Летние гости (Ситников) - страница 50

А Филиппу Капустин сказал:

— Ты зря меня Верой Михайловной сегодня попрекал. Мы с Лизой поженились.

— Чего сразу-то не сказал? — нашелся Филипп. — А я уж думал… — и не стал договаривать. И так понятно, что чепуху думал тогда.

Промелькнул реденький осинник, санки выскочили к каменному двухэтажному дому, сутуло стоявшему углом к улице. Вот он, отцовский дом!

Петр постучал в раму. В доме, видимо, еще не спали. Желтел свет в большой обеденной.

— Петенька, миленький, приехал! — запричитал в ограде дребезжащий голос, и у Капустина сдвоенно ударило сердце. Мама. Обнял, прижал к груди. Похудела, изволновалась, плечи костлявые. Умиленно узнал запахи закваски, печи, которые всегда исходили от матери.

— Ну что ты, не плачь, ведь приехал я, — бодро проговорил он. — Кто дома-то?

— Все спят. Мы со стариком вот уснуть не можем. Все про вас-то думаю. Ладно ли?

Подошел к Капустину дряхлый пес, обнюхал сапоги, признал в нем своего и преданно ткнулся по давней привычке в колени, излизал руки.

— И ты, старый, узнал меня, — обрадованно потрепал его Петр за уши. — Я ведь тебя еще щенком помню. Ну, пойдем, Филипп!

В доме было все таким, каким бывает в обычных деревенских избах: широкие лавки вдоль стен, полати, корчаги с водой в кути, сарайный сумрак. Только застекленный буфет да стулья говорили о том, что люди живут зажиточные.

Мать суетливо щепала лучину, вздувала в печи огонь. Отбежав от шестка, смотрела на Петра.

— Забыл ты нас совсем, Петенька. Забыл.

Петр думал о том, что скажет матери о Лизе, когда все уснут. На людях об этом говорить не хотелось.

— Ну что ты, мама, — разводя руками, оправдывался Капустин. — Теперь не до поездок, вот по пути случайно завернули.

— Ты уж, бают, больно вкруте приступаешь. Поостерегся бы маненько. Народ ныне вон какой!

— Ничего, ничего, — стаскивая скрипящую, как крепкий капустный вилок, кожанку, успокаивал ее Петр. — Это вот товарищ мой Филипп. Он тоже сказать может: все у нас хорошо.

Петр был в заношенном, с ряской на рукавах пиджаке, мать сразу это заметила.

— Обносился, жданой.
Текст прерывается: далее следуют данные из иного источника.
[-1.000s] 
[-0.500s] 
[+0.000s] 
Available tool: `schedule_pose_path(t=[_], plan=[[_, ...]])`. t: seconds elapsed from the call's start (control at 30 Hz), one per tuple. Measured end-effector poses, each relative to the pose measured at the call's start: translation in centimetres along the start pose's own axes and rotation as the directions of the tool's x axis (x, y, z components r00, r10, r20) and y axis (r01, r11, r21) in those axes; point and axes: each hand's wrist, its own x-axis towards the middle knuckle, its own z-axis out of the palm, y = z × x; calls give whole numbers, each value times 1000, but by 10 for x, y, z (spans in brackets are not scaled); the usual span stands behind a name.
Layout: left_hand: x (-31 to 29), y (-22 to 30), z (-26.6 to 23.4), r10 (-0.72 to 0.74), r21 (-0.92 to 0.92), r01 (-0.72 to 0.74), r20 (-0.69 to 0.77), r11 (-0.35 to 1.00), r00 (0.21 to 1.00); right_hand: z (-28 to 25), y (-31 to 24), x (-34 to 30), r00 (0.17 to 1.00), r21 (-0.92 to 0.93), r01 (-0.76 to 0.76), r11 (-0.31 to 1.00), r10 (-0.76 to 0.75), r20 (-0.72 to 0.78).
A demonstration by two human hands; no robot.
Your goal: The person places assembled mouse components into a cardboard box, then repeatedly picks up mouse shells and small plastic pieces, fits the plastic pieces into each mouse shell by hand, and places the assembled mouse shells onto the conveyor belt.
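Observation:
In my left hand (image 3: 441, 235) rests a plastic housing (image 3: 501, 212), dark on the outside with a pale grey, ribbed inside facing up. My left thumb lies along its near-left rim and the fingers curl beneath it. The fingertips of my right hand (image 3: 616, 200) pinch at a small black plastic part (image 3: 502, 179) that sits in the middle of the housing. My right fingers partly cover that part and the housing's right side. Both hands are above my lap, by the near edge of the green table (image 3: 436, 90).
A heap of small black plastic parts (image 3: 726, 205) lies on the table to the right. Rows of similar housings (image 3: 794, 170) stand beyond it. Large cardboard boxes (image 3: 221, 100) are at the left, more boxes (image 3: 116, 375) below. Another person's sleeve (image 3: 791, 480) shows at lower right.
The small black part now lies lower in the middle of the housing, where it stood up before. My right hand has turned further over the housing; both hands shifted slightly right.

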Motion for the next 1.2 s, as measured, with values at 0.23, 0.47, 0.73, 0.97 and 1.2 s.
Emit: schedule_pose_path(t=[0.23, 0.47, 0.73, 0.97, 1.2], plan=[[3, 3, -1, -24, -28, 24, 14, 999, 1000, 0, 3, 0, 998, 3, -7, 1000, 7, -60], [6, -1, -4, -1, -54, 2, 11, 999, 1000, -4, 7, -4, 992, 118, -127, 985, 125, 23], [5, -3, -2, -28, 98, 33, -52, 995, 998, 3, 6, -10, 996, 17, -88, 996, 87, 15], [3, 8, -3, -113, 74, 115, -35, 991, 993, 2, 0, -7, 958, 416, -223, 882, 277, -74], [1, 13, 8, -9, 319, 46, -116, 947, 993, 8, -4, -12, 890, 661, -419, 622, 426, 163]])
Похудел-то как и вырос вроде, Петенька.

В длинной комнате с огромным, как в солдатской столовой, столом, восхитившим Филиппа, около бюро с башенками колдовал над счетами сухотелый, птичьего склада, старик в засаленных, потрескавшихся, как земля в зной, валенках. Он чем-то неуловимо был похож на Петра.
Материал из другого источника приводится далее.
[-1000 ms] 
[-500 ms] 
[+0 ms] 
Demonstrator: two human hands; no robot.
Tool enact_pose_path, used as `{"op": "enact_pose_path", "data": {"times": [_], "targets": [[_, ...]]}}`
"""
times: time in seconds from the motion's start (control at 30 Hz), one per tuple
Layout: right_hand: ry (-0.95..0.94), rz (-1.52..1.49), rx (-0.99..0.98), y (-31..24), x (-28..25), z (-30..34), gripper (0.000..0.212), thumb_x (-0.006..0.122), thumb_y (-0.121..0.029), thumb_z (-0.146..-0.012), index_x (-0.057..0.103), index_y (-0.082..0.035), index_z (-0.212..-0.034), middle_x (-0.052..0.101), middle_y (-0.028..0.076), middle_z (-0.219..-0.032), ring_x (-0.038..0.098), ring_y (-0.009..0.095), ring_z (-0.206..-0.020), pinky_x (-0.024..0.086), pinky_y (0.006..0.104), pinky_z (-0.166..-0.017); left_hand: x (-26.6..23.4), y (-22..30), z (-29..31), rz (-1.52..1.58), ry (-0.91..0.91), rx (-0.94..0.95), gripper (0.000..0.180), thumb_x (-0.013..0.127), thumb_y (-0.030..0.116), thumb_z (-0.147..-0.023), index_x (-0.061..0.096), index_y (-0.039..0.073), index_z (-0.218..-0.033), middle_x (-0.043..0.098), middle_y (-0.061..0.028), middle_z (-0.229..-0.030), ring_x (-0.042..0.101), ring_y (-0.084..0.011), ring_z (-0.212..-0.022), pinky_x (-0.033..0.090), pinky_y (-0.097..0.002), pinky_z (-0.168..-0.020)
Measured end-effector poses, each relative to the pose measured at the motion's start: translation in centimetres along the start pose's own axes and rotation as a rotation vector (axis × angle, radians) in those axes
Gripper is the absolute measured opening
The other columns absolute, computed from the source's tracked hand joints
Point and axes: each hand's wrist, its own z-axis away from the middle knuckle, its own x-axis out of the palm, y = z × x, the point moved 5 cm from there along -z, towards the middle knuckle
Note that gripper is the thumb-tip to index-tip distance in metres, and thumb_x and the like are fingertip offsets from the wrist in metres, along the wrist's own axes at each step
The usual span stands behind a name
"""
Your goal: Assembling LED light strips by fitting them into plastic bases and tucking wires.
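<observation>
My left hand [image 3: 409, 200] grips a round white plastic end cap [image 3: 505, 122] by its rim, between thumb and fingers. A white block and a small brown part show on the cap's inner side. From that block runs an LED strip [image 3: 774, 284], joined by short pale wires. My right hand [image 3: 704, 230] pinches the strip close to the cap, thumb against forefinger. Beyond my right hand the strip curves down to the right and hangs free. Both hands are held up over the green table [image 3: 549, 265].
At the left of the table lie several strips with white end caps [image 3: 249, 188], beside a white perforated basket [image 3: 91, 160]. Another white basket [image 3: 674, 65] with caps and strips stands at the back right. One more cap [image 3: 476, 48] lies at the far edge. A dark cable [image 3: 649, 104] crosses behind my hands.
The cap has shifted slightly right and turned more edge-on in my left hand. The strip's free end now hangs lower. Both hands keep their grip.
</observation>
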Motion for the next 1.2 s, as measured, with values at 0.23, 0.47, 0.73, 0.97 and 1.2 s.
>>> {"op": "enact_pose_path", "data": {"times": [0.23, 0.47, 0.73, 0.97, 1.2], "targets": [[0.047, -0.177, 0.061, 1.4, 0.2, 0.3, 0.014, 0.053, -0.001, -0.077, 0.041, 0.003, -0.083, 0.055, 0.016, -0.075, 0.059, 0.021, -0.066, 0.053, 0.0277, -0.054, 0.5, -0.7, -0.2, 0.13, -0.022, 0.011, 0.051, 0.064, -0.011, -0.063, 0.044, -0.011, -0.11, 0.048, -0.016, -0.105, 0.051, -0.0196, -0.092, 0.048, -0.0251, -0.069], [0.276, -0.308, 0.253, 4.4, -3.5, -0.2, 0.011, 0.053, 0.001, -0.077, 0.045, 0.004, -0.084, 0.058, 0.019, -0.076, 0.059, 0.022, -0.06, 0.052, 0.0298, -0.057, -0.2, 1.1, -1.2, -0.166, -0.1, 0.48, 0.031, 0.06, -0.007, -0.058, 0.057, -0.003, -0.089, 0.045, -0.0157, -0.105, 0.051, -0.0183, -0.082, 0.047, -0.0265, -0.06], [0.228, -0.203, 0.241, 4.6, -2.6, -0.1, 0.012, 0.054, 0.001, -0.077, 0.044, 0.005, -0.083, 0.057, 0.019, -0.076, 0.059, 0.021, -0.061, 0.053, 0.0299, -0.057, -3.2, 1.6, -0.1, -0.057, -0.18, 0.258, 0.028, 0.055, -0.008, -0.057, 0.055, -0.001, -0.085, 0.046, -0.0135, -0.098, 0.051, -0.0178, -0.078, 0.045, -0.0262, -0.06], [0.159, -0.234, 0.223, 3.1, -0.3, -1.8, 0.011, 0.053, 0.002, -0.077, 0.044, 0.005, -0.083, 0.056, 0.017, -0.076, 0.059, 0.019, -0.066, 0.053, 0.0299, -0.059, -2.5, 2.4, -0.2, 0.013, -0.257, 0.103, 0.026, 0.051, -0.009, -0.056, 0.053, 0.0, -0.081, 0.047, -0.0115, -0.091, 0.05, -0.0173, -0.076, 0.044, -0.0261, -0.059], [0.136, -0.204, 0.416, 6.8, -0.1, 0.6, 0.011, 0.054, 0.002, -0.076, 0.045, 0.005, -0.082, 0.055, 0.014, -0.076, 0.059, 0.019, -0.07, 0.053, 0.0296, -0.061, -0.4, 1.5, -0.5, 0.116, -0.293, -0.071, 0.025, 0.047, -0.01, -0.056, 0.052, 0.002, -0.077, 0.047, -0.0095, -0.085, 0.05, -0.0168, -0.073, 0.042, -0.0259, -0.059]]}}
Старик снял оловянные очки, негостеприимно спросил:

— Пожаловал все-таки? Ну, здорово!

— Здравствуй, — сказал Капустин, и у него еще больше обтянулись скулы, глаза сделались колючими.

— С плохим али добрым пожаловал? — подходя шаркающим, ревматическим шагом, сказал старик. — Давно не был, так, поди, с добром приехал?